Well it probably wasn’t the Japanese.  Maybe the Times should have told its readers what that ticking sound signified too because goodness they might think the British had dug up a 2,200 pound Soviet era kitchen timer some poor East German refugee family brought back with them during the cold war, and promptly threw in a ditch when they saw how much better the kitchen timers in the west are.  You never know.  Maybe there’s a Trabant buried somewhere nearby…

3 Responses to “Still Fighting Granddad’s War…”

  1. Tavdy Says:

    …or it may have something to do with the fact that most Brits think "Nazi" not "German" when they think of WWII…

  2. Bruce Says:

    Yeah…  You know…the difference in how Europe and The U.S. remembers WWII is something most of us over here don’t really appreciate.  For us it was all "over there" and for you folks it was your own cities and homes getting it, and it was coming from right over the border (or in the case of Britain just over the channel…).  The only war we’ve really had over here that did massive amounts of damage from an enemy who was our neighbor was our civil war.  And even then it was mostly the south that got its cities pummeled.  The nations of Europe, with all their different languages and cultures, were all neighbors before the great wars.  Europe is a big place, but it’s only half the size of the continental U.S.  There would have been family ties, business ties, romances, friendships.  Those would have been ripped apart.  Europe had to have been devastated both physically and emotionally by those wars.  And then everyone would have had to go on living next door to each other afterwards.  That’s something we just don’t really seem to get the magnitude of over here. 

    And you know…I think Germany gets it now, why it is dangerous to let a bunch of ignorant hate filled thugs rise to power and rip up their constitution a lot better then we do here in the U.S.   That’s a thought that keeps me awake nights lately, anyway. 

  3. Tavdy Says:

    "The only war we’ve really had over here that did massive amounts of damage from an enemy who was our neighbor was our civil war."
    In 1812 the Royal Navy burnt much of Washington to the ground, including the President’s palace; the only exceptions made were to private residential buildings.

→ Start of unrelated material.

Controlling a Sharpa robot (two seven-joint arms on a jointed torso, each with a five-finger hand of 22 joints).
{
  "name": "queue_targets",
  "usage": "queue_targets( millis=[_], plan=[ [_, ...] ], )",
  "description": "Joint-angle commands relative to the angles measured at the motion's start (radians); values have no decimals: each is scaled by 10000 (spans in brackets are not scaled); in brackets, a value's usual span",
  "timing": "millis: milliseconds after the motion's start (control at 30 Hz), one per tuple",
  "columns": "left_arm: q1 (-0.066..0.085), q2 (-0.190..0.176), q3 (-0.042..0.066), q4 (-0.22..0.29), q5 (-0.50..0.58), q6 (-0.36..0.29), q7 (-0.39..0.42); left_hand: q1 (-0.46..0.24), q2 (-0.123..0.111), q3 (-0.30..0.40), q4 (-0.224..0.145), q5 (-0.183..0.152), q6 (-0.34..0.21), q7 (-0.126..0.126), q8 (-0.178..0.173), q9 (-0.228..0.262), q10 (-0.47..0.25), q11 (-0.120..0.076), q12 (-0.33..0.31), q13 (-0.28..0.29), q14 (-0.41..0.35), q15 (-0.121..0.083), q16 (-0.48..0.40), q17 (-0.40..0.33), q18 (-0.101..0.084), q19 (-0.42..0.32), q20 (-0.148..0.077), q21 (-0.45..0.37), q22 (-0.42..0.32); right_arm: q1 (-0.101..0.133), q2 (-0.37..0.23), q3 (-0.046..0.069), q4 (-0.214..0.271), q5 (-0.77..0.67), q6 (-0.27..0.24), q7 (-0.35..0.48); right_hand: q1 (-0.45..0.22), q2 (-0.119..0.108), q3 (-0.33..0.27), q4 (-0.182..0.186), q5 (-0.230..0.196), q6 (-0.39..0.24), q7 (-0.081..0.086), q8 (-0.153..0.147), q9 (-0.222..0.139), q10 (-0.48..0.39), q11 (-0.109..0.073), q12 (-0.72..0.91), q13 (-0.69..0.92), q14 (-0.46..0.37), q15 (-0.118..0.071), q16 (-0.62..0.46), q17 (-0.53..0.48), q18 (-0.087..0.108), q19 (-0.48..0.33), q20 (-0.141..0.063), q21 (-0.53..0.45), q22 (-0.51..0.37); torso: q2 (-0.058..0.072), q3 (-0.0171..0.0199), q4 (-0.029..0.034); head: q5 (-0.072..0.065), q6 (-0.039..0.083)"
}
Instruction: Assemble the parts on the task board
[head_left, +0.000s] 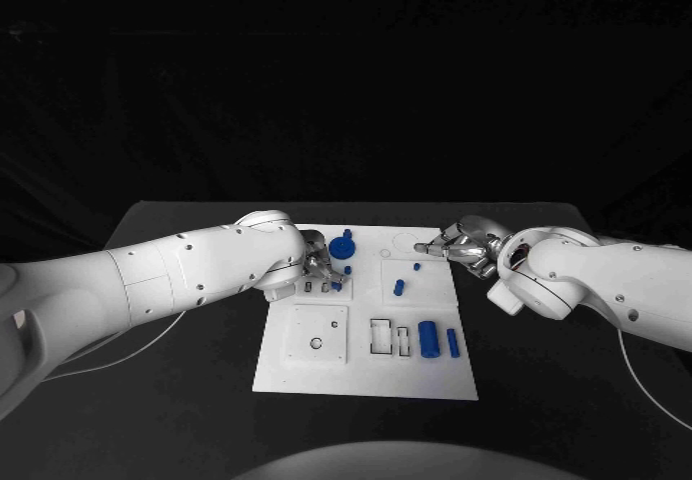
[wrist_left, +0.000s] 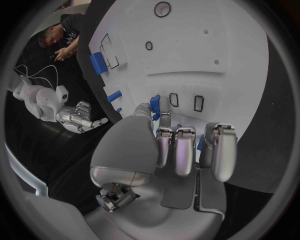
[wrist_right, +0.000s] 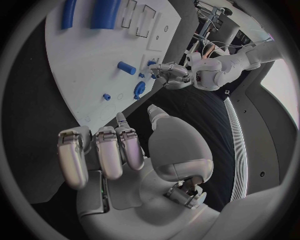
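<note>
The white task board (head_left: 433, 375) lies mid-table. My left hand (head_left: 320, 268) hovers over its far left part and pinches a small blue part (wrist_left: 155, 104) between thumb and finger, just beside two small rectangular slots (wrist_left: 185, 101). A round blue part (head_left: 343, 245) stands right behind that hand. My right hand (head_left: 462, 248) hangs at the board's far right edge, fingers apart from the thumb and holding nothing. Two small blue pegs (head_left: 398, 287) sit between the hands. A blue cylinder (head_left: 430, 340) and a blue bar (head_left: 453, 343) lie near the front right.
A raised square plate (head_left: 317, 335) with a round hole occupies the board's front left, with an outlined rectangular recess (head_left: 379, 337) beside it. Black table (head_left: 188, 400) surrounds the board. A thin cable (head_left: 108, 355) trails under my left arm.
</note>
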Motion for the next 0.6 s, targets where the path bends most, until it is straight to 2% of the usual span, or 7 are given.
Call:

The fire scorched the stones of the palace so badly that it had to be repainted when rebuilt, and white was the colour chosen.
    Interestingly, 10 Downing Street is also painted – black! It was built with pale yellow Cambridge brick, however by the time the first photographs were taken of the building it had been turned black from pollution. When the structure was replaced in the 1950s (the façade is all that remains of the original building) the cleaned yellow bricks were repainted black to preserve its "traditional" look.
    "The nations of Europe, with all their different languages and cultures, were all neighbors before the great wars."
    From a European perspective, the world wars were the culmination of a series of wars stretching back to the fall of the Roman empire, both influenced by and influencing social change – the 30 years’ war, 100 years’ war, wars of the Roses, English civil war, Anglo-Dutch wars, Crimean war, Great Northern war Russian, French etc. revolutions, Napoleonic wars, the Reconquista, French Wars of Religion, Italian, Dutch and Irish wars of Independence…
    In fact Europeans are so keen on war that our history includes – simultaneously in a single conflict – both the second-longest and least-bloody war – the Scilly-Dutch (I kid you not) War, also known as the 335 Years’ War, had no casualties, saw not a single shot fired and lasted from 1661 until 1986.
    Europe’s nations may have all been "neighbours" but that didn’t stop us spending most of the last two millennia trying to blast one-another out of existence.